### Task brief
Below is a listing. Output every line of it exactly.

### Exercise materials
***
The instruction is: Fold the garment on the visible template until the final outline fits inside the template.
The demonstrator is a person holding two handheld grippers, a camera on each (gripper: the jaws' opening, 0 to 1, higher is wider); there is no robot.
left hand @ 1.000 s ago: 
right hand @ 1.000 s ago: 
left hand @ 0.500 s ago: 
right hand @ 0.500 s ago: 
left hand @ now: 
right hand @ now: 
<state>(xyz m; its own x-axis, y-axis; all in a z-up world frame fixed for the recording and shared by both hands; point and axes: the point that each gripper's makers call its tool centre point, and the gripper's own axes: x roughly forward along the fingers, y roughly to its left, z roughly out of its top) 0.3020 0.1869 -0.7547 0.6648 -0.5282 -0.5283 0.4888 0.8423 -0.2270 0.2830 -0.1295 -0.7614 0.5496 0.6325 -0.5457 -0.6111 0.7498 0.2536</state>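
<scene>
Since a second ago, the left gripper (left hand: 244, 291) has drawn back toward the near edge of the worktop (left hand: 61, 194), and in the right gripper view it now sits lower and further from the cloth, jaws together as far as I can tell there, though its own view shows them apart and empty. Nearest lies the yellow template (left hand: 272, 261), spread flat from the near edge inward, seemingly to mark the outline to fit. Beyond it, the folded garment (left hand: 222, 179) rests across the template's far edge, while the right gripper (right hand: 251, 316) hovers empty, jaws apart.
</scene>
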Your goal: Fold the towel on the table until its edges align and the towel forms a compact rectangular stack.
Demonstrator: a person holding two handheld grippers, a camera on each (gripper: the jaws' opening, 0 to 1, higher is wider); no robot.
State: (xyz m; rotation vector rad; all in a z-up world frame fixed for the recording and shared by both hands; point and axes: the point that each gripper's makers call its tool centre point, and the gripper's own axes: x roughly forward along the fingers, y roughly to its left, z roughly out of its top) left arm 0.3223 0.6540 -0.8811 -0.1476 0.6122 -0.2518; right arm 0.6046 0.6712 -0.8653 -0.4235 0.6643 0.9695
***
### Written response
The instruction is: Fold the garment on the visible template until the final outline fits inside the template.
The demonstrator is a person holding two handheld grippers, a camera on each (gripper: the jaws' opening, 0 to 1, higher is wider); there is no robot.
left hand @ 1.000 s ago: 
right hand @ 1.000 s ago: 
left hand @ 0.500 s ago: 
right hand @ 0.500 s ago: 
left hand @ now: 
right hand @ now: 
<state>(xyz m; its own x-axis, y-axis; all in a z-up world frame fixed for the recording and shared by both hands; point and axes: the point that each gripper's makers call its tool centre point, and the gripper's own axes: x roughly forward along the fingers, y roughly to its left, z roughly out of its top) 0.3020 0.1869 -0.7547 0.6648 -0.5282 -0.5283 0.4888 0.8423 -0.2270 0.2830 -0.1295 -0.7614 0.5496 0.6325 -0.5457 -0.6111 0.7498 0.2536</state>
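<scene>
Since a second ago, the left gripper (left hand: 244, 291) has drawn back toward the near edge of the worktop (left hand: 61, 194), and in the right gripper view it now sits lower and further from the cloth, jaws together as far as I can tell there, though its own view shows them apart and empty. Nearest lies the yellow template (left hand: 272, 261), spread flat from the near edge inward, seemingly to mark the outline to fit. Beyond it, the folded garment (left hand: 222, 179) rests across the template's far edge, while the right gripper (right hand: 251, 316) hovers empty, jaws apart.
</scene>
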Your goal: Fold the towel on the table until its edges align and the towel forms a compact rectangular stack.
Demonstrator: a person holding two handheld grippers, a camera on each (gripper: the jaws' opening, 0 to 1, higher is wider); no robot.
State: (xyz m; rotation vector rad; all in a z-up world frame fixed for the recording and shared by both hands; point and axes: the point that each gripper's makers call its tool centre point, and the gripper's own axes: x roughly forward along the fingers, y roughly to its left, z roughly out of its top) left arm 0.3223 0.6540 -0.8811 -0.1476 0.6122 -0.2518; right arm 0.6046 0.6712 -0.8653 -0.4235 0.6643 0.9695

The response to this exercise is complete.